When I was a kid, okay, far into my teenage years, I went to summer camp. YMCA Camp Jewel: Ranch Camp for two weeks with my best friend, Kallie, whom I’ve known since I was four. She’s one of those friends that I don’t remember not knowing—just for that reason alone she’s a keeper. But she’s pretty funny, weird and goofy too, so it works out well.
Anyway, every year her Mom would drive us to the first day of camp and would slow the car wayyyy down so we could read the signs as we approached the entrance:
“You’re moving way to fast”
“We’ve got to make”
“These moments last.”
Each line was on a different sign that was separated by about 30 feet. Kallie and I would literally be unbuckled trying to scoot the car faster so we could meet our councilor, bunkmates, and our horse for the next two weeks. (Mind you, we were really cool 15 year-olds.) Her Mom would be creeping along, going on and on about the signs, and how these next two weeks are going to “fly by,” blah blah blah get us to summer camp freedom!!
I get it now. I still find myself on the edge of my seat trying to scoot myself through to the next adventure, but now I’m consciously telling myself to slow [the effffff] down. I could get even more cliché and remind you (while reminding myself,) that “Life is a journey not a destination.” but that would be lame and predictable and typical expat-traveler talk.

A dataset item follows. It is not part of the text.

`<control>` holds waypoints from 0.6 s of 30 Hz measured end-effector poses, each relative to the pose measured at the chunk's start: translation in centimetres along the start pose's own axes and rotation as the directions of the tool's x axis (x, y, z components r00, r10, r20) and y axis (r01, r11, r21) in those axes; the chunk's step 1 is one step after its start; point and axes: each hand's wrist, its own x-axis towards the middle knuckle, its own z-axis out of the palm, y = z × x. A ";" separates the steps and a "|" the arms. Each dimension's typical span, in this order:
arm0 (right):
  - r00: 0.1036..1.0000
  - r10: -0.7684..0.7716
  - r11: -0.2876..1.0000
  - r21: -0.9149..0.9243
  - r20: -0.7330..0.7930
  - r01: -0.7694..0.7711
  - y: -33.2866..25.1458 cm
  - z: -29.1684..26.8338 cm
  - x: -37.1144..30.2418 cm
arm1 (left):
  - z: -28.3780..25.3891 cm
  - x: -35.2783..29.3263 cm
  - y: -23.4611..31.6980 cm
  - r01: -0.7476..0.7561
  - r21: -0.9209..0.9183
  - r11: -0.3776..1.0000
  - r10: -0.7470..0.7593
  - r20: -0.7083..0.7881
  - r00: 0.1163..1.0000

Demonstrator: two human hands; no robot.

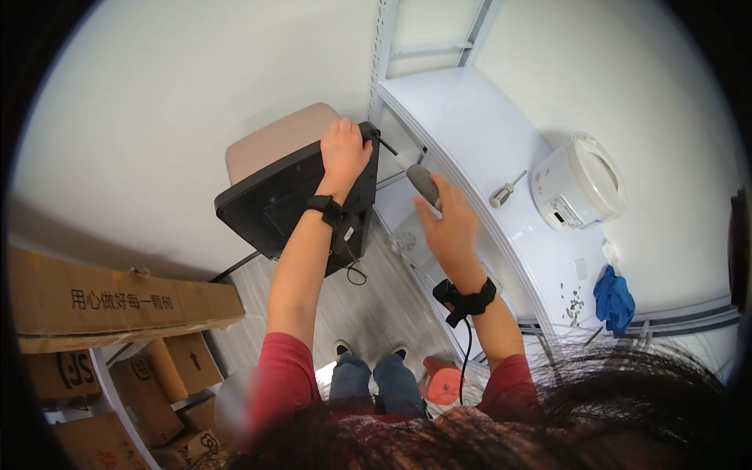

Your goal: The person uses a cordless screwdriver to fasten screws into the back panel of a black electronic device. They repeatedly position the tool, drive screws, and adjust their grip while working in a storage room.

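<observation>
Ahead of me a flat black panel-like device [270,205] with a thin cord stands tilted, its kind unclear. Over its upper edge lies my left hand [342,153], fingers curled round the rim near the right corner. In my right hand [452,227] is a screwdriver [423,185] with a grey handle and dark shaft. Its shaft points at the panel's upper right corner; whether the tip sits in a screw is too small to tell. Behind the panel rises a beige padded cushion [282,141].
To the right, a white shelf [454,110] carries a white rice cooker [578,184], a second screwdriver [507,190], scattered small screws [574,305] and a blue cloth or bag [613,299]. Cardboard boxes [125,301] fill a rack at left. A red-lidded bin [443,382] stands near my feet.
</observation>
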 end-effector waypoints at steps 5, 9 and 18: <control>0.989 -0.095 0.994 -0.037 0.118 0.100 0.9 0.0 -0.5 | -0.4 0.1 0.5 -0.014 -0.031 0.999 0.013 -0.028 1.000; 0.983 -0.165 0.986 0.029 0.078 0.163 1.2 0.5 -0.5 | -0.4 -0.1 0.3 -0.011 -0.026 1.000 0.011 -0.020 1.000; 0.981 0.040 0.999 0.040 -0.190 -0.033 0.9 0.1 2.0 | -0.5 -0.4 0.6 -0.003 0.023 1.000 0.002 0.039 0.999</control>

As I wrap up my time in Kamphang Phet, Thailand and embark on a solo backpacking trip through Thailand, Vietnam and Cambodia I’m scared that I’m going to rush through it. That I’m going to be riding a motorbike up a mountain and be wondering what the beach is going to look like next week. Or be lying on the beach and thinking about my friends that I cannot wait to see when I land in Oregon in May—
My goal, my one and only goal for traveling these upcoming months is to slow down. I can talk a good talk about doing this, but I know that I will struggle. I know that this idea of taking it all in, not looking so far ahead that I forget where I am, is going to be extremely difficult for me. But this is a challenge that I’ve put myself in and will learn to sit back in my seat and read each sign, sing the song, look at the mountains and notice the sand between my toes.